O comfort us in death’s approaching hour,
Strong-hearted then to face it by thy power.

How many modern songs let us sing about death? Just as modern western society is sanitised, and has eliminated references to death wherever possible, so too has our praise. It may be acceptable to sing about Jesus’ death (though even that is under threat). That is at the heart of the Gospel, so we dare not neglect to sing about that (unless we no longer believe the Gospel).
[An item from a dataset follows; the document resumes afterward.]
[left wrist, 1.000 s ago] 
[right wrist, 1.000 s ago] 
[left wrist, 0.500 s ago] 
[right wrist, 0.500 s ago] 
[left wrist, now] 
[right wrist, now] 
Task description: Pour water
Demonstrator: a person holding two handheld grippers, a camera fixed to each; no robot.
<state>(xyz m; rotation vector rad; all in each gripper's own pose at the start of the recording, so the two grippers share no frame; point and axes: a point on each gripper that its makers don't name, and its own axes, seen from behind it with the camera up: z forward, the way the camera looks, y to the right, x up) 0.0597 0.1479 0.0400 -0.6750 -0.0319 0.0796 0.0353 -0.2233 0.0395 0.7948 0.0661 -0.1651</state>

Bus as we have been delivered from the fear of death to which everyone is enslaved (Heb 2:14-15), it is appropriate to sing about our own death. Singing about it helps us face its reality. It is an inevitability, no matter how much our culture proclaims our immortality. But such contemplation is not morbid, for the stanza that brings us face to face with our own mortality starts by reminding us of the source of our life:

Thou art the life, by which alone we live,
And all our substance and our strength receive;

Death is inevitable, but this is not fatalism. The strength we receive in life from God is the same strength with which we may face death, A hymn such as this forces us to confront our death long before we stare death in the face.
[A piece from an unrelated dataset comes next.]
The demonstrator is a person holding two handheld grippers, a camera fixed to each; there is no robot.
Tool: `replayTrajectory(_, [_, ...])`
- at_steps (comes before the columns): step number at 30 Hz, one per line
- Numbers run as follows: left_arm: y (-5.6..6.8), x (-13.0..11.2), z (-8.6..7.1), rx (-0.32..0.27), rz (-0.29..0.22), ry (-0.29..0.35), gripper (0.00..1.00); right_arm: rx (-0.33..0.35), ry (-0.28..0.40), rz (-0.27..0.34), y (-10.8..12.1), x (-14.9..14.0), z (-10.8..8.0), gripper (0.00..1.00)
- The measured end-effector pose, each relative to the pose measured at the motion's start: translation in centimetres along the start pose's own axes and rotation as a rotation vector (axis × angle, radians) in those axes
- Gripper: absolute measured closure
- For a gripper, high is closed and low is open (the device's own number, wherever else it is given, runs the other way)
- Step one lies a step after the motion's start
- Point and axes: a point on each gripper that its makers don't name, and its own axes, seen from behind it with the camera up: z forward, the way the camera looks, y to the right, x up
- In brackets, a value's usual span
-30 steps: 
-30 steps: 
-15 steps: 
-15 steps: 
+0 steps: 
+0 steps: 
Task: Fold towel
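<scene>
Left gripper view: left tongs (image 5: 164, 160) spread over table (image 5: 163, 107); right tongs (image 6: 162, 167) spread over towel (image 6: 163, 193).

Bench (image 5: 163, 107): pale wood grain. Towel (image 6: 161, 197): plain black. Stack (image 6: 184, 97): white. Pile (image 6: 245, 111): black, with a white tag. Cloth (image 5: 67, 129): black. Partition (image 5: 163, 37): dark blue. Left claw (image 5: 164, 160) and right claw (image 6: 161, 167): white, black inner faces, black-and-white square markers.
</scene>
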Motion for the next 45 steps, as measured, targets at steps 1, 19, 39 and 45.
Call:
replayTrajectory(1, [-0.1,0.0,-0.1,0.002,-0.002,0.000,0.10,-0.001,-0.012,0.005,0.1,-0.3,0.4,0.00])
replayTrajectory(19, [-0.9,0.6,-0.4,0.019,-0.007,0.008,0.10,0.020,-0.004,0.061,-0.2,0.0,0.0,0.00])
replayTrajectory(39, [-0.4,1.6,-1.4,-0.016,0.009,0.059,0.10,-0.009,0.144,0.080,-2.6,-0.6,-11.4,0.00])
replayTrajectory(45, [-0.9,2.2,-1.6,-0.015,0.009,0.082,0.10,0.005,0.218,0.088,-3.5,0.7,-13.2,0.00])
Such songs in and of themselves will never provide the strong-heartedness with which the Christian believer may face death, but they must surely help us prepare to face our own death well. And in so doing we may face life well, so that we may sing the final stanza of Philip Ryken’s hymn “Now I make my good confession” truthfully:

Here’s my life–Lord, take and use it,
use my gifts to spread your fame;
I will go where Jesus calls me,
live and die for His great name.

If we have not taken time to contemplate life and death when we are in health and strength, it is doubtful we will face death strong-heartedly. For us Philippians 1:21 will be merely a Bible verse, unlike Paul for whom it was reality:

For to me to live is Christ, and to die is gain.

I’m sure Paul sang those Psalms that led him to contemplate death in the light of God. May we follow in his footsteps, and not shy away from contemplating and singing about death, that we may be strong-hearted then to face it by God’s power.